▶ _Your task_: Scan the listing below. Copy each line that contains "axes".

▶ _Records_:
---

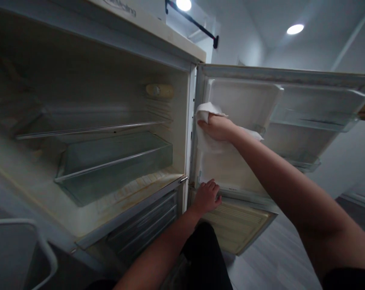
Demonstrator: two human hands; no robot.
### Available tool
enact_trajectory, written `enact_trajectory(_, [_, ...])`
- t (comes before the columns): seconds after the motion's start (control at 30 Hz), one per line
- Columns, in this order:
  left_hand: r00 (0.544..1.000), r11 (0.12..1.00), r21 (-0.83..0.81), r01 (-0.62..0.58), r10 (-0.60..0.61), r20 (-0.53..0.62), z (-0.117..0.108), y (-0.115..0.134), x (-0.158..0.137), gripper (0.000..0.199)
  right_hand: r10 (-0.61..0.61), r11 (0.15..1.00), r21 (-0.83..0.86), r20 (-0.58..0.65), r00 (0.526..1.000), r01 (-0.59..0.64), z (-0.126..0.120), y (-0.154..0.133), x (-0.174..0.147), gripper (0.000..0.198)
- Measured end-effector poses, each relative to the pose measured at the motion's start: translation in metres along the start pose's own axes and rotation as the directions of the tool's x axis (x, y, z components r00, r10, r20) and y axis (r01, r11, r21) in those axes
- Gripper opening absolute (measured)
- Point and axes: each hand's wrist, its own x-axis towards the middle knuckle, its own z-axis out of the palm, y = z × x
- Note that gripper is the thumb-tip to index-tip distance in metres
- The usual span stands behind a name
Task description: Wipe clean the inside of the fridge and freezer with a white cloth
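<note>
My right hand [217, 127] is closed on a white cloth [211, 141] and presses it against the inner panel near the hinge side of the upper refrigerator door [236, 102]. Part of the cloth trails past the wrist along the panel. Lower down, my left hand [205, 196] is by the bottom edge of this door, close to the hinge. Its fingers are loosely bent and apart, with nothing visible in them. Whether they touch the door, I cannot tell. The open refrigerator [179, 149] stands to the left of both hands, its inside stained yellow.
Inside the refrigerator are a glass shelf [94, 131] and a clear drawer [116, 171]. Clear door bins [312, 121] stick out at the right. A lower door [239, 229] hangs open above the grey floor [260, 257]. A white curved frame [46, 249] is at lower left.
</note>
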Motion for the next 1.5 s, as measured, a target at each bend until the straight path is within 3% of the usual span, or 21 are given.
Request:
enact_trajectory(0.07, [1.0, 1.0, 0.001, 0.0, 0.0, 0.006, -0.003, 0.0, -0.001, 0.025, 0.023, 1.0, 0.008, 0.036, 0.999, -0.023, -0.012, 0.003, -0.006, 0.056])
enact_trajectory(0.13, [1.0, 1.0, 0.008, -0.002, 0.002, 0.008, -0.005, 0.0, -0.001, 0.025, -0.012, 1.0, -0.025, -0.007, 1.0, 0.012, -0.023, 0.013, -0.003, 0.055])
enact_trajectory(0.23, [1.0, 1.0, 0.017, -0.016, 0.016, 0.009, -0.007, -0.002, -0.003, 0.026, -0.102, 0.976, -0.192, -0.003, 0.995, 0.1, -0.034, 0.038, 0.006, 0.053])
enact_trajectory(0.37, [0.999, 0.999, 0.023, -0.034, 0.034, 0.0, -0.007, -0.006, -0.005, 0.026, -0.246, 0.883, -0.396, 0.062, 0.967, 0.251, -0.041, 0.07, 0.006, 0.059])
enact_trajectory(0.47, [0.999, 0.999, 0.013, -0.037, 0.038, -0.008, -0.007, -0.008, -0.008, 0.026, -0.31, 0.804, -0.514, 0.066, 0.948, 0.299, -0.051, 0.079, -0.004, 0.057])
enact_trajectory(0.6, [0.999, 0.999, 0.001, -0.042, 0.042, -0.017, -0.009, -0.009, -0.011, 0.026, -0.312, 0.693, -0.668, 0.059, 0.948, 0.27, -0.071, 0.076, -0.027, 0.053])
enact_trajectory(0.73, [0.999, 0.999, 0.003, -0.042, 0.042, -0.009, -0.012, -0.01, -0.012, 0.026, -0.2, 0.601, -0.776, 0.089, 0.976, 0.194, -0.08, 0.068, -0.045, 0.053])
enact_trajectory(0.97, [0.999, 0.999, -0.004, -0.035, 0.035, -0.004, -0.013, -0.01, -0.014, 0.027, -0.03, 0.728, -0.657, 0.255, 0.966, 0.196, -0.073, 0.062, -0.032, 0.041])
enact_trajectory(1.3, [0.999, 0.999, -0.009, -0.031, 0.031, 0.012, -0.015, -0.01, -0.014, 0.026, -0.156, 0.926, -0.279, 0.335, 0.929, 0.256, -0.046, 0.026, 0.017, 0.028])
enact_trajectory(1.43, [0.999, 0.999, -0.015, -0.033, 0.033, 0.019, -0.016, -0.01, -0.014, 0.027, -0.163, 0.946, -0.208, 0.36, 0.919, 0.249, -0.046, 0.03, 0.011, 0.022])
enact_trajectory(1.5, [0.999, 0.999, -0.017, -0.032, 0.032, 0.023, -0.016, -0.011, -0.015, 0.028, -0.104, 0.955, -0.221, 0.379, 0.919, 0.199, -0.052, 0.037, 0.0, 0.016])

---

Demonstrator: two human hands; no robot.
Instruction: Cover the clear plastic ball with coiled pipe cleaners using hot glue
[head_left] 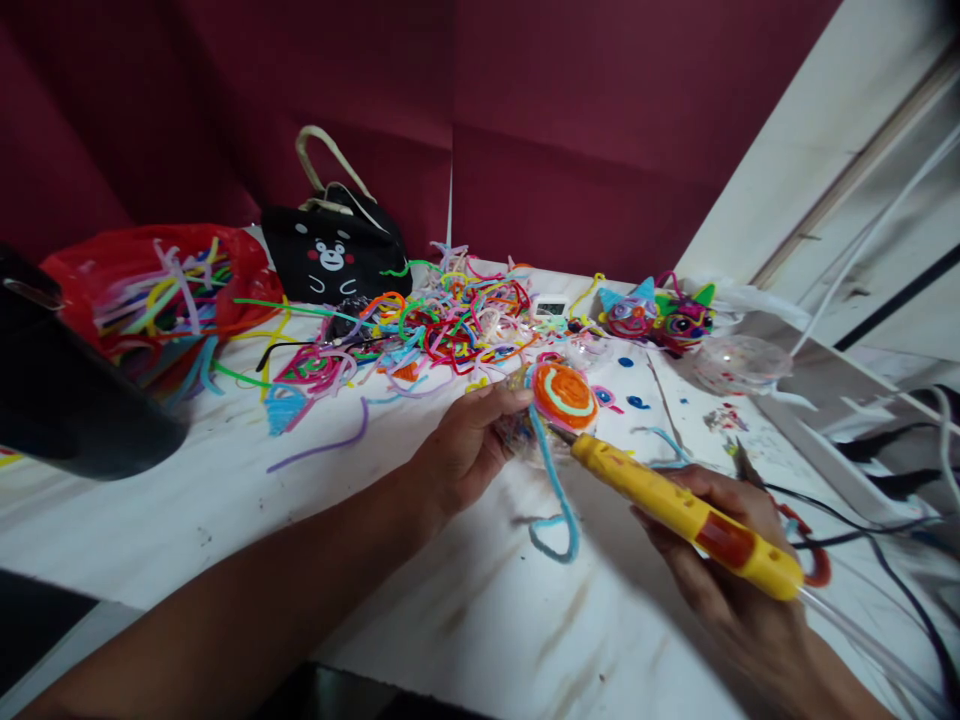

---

▶ _Expected answer_:
- Measured end-effector poses, each relative to the pose measured at the motion's start: translation in metres along the start pose's own axes and rotation as the directions of the tool's x axis (x, y, z components r00, r10, r20) and y axis (r01, r11, r21) in those axes
- Point and axes: each hand's wrist, its own x-axis towards the middle knuckle, its own z-axis out of the palm, y = z × x

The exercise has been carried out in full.